A limitation of our study may be the sample size. The sample size calculation is for a small effect size (0.30). Due to the low sample size of patients, the authors propose to subsequently develop a randomized clinical trial with a larger sample, using VR immersive visualization in patients with hemophilia.

The inclusion of patients with severe hemophilia A and knee arthropathy precludes extrapolation of the study results. The inclusion of patients with advanced joint damage may limit the effect of the intervention.

This study reflects the results of a one-time intervention in which immediate results are measured. The research was performed on only one session of VR immersive visualization. Since interventions are not periodic and there is no follow-up evaluation, it is not possible to establish the effectiveness of an immersive VR visualization of knee extension movements in patients with hemophilic arthropathy.

4.2. Relevance to Clinical Practice

The improvement of the quadriceps muscle activation in people with hemophilic knee arthropathy is a therapeutic goal in this population. The restricted range of knee motion and the chronic pain suffered by these patients require specific, safe, and effective therapy, promoting specific muscle activation.

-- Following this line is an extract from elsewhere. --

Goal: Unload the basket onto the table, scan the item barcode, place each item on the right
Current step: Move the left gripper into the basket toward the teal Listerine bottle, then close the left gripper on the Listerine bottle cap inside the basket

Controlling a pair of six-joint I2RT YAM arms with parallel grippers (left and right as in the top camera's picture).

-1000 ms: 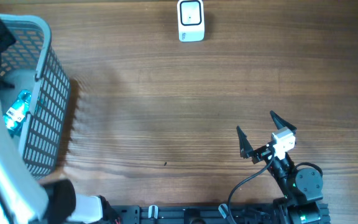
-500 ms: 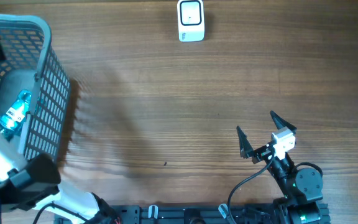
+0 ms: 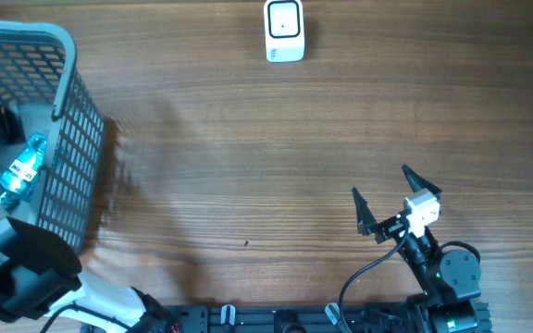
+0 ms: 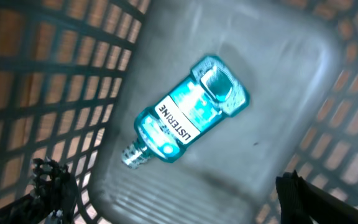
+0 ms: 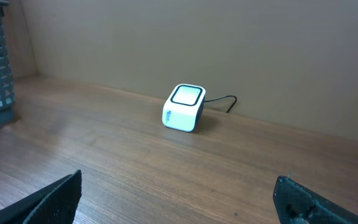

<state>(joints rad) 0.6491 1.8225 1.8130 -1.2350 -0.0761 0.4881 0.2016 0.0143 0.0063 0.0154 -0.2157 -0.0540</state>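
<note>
Grasping well means turning the left gripper (image 4: 173, 190), jaws spread wide and empty, until they close across the body of the small translucent teal plastic bottle (image 4: 185, 112). The bottle lies on its side just ahead, askew to the jaws, on the floor of the grey lattice plastic basket (image 4: 55, 74). Its white printed label faces up towards the gripper.

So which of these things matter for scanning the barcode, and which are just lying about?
In the job: bottle, lying in the basket; white scanner; left claw, open over the bottle.
Lying about: right claw, open and empty.
</note>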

On the other hand, this intervention is very safe, offering a valid option in patients with hemophilia, regardless of their therapeutic regimen and phenotype. Moreover, access to this technology is widely available.

The cost of virtual reality glasses needed for this study is very low, and the immersive video can be watched on the patient’s own smartphone, regardless of the model (Android^® or IPhone^®). Easy access to the intervention implies a democratization of the treatment, as it can be readily used at home at a low cost.

4.3. Recommendations for Future Research

The development of randomized clinical studies implementing a periodic schedule of immersive VR visualization of knee extension movements in patients with hemophilic arthropathy could confirm the results. The recruitment of a larger sample size and the evaluation of clinical variables of functionality and chronic pain would allow us to confirm the safety and efficacy of immersive VR visualization of movement in patients with hemophilia and hemophilic arthropathy. Similarly, the assessment of muscle strength using dynamometry could indicate whether the administration of an immersive virtual reality visualization protocol can produce changes in the generation of muscle force, related to changes in muscle activation.

5. Conclusions

Immersive VR visualization of knee extension movements produces no change in quadriceps muscle activation in patients with hemophilic knee arthropathy. Immersive VR visualization of knee extension movements has the potential to activate the rectus femoris muscle based on the results of the large effect size. Age, dominance, or clinical status of the hemophilia patient does not promote changes in muscle activation following immersive VR visualization of knee movements. Randomized clinical studies could confirm the efficacy of an intervention by immersive VR visualization of knee extension movements in patients with hemophilic arthropathy.